**Exercise objective**.
The records below hold pictures; please leave those out and retype the rest exactly.

________________________

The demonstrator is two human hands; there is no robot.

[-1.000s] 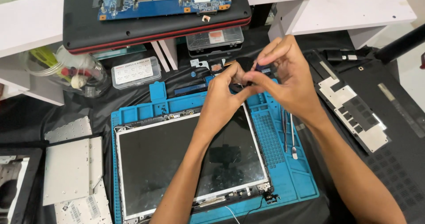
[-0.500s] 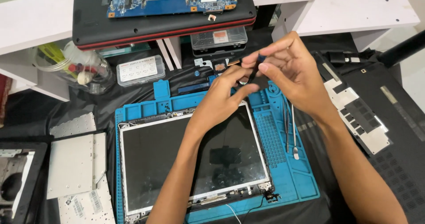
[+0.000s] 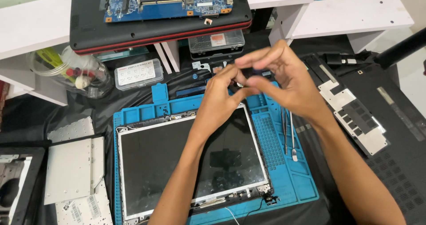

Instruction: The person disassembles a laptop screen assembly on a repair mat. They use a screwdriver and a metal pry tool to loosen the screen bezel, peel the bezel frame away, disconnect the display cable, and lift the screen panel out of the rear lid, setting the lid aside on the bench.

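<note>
My left hand [image 3: 219, 96] and my right hand [image 3: 286, 80] meet fingertip to fingertip above the top edge of a bare laptop screen panel [image 3: 191, 158]. Between the fingertips sits a small dark part [image 3: 254, 72], blurred and mostly hidden, and both hands pinch it. The panel lies flat on a blue work mat [image 3: 288, 180], with my left forearm across its middle. A thin metal tweezers [image 3: 290, 136] rests on the mat just below my right wrist.
An opened laptop base with a bare blue circuit board [image 3: 159, 11] sits on a white shelf behind. Two clear parts boxes [image 3: 137, 74] [image 3: 217, 43] and a plastic jar [image 3: 75, 69] stand at the back. A silver drive [image 3: 73, 169] lies left, metal-and-black cover pieces [image 3: 355, 114] right.
Both hands stay joined over the panel's top edge. The right fingers have spread and curled further over the left fingertips. The view has shifted a little.
</note>
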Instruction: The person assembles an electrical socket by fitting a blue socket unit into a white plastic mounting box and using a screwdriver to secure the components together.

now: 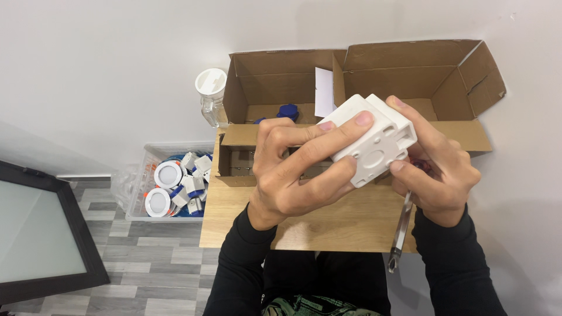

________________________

**Response area**.
The demonstrator is two human hands; there is no robot.

[-1.000s] 
[-0.500s] 
[+0.000s] 

Instruction: The person disassembles a laptop screen assembly on a repair mat. They use a screwdriver and a metal pry tool to loosen the screen bezel, peel the bezel frame away, disconnect the display cable, and lift the screen panel out of the rear lid, setting the lid aside on the bench.

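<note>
My left hand [image 3: 219, 96] and my right hand [image 3: 286, 80] meet fingertip to fingertip above the top edge of a bare laptop screen panel [image 3: 191, 158]. Between the fingertips sits a small dark part [image 3: 254, 72], blurred and mostly hidden, and both hands pinch it. The panel lies flat on a blue work mat [image 3: 288, 180], with my left forearm across its middle. A thin metal tweezers [image 3: 290, 136] rests on the mat just below my right wrist.
An opened laptop base with a bare blue circuit board [image 3: 159, 11] sits on a white shelf behind. Two clear parts boxes [image 3: 137, 74] [image 3: 217, 43] and a plastic jar [image 3: 75, 69] stand at the back. A silver drive [image 3: 73, 169] lies left, metal-and-black cover pieces [image 3: 355, 114] right.
Both hands stay joined over the panel's top edge. The right fingers have spread and curled further over the left fingertips. The view has shifted a little.
</note>
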Instruction: The person assembles an electrical socket by fitting a blue socket unit into a white plastic mounting box and using a screwdriver to secure the components together.

now: 

What has been written completes the answer.